— PROBLEM TO SOLVE —
Using the data that follows, state the number of lines holding the word "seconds", and give no other output.

— STORED DATA —
[Start of Attachment]

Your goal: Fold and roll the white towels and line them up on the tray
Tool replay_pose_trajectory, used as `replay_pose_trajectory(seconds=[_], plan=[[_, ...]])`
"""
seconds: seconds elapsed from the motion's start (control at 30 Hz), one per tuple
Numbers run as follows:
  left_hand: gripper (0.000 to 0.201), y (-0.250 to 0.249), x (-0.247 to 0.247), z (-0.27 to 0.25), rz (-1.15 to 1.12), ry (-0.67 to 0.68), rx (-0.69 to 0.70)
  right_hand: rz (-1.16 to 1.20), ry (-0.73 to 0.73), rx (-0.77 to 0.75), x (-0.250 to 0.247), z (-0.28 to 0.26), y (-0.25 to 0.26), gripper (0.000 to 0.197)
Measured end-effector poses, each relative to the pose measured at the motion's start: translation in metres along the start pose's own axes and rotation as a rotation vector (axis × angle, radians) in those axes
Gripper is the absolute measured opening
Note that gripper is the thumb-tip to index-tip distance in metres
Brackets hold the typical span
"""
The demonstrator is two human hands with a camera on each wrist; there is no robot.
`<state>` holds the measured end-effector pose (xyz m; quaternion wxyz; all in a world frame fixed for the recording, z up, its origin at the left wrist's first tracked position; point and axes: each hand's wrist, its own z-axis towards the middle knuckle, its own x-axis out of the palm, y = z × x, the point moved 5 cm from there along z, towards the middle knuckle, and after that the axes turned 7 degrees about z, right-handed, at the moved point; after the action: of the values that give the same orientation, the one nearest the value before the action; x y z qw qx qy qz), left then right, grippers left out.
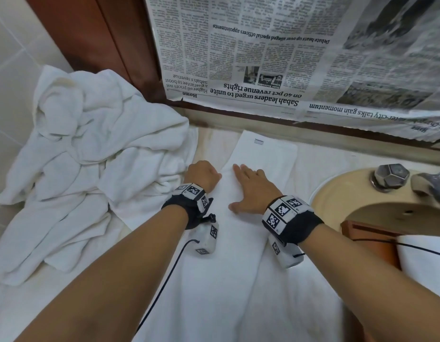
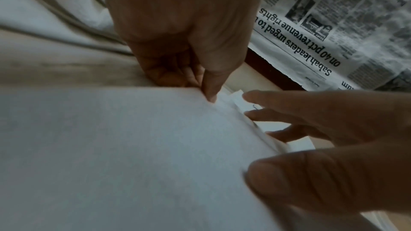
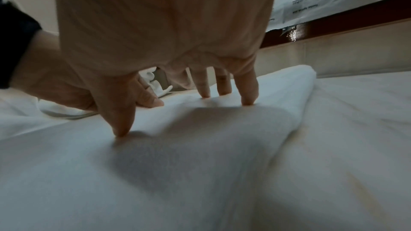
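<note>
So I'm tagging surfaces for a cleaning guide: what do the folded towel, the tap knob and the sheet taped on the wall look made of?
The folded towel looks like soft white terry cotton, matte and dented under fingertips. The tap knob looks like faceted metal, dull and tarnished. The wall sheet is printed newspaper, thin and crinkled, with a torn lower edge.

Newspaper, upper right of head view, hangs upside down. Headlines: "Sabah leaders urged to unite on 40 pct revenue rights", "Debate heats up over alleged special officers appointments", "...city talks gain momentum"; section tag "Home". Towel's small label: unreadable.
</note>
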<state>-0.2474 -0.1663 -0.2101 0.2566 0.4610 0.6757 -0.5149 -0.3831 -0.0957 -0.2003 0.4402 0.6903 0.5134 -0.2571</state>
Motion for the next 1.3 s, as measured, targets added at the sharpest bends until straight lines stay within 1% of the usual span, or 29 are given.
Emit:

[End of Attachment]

— EXERCISE OUTPUT —
2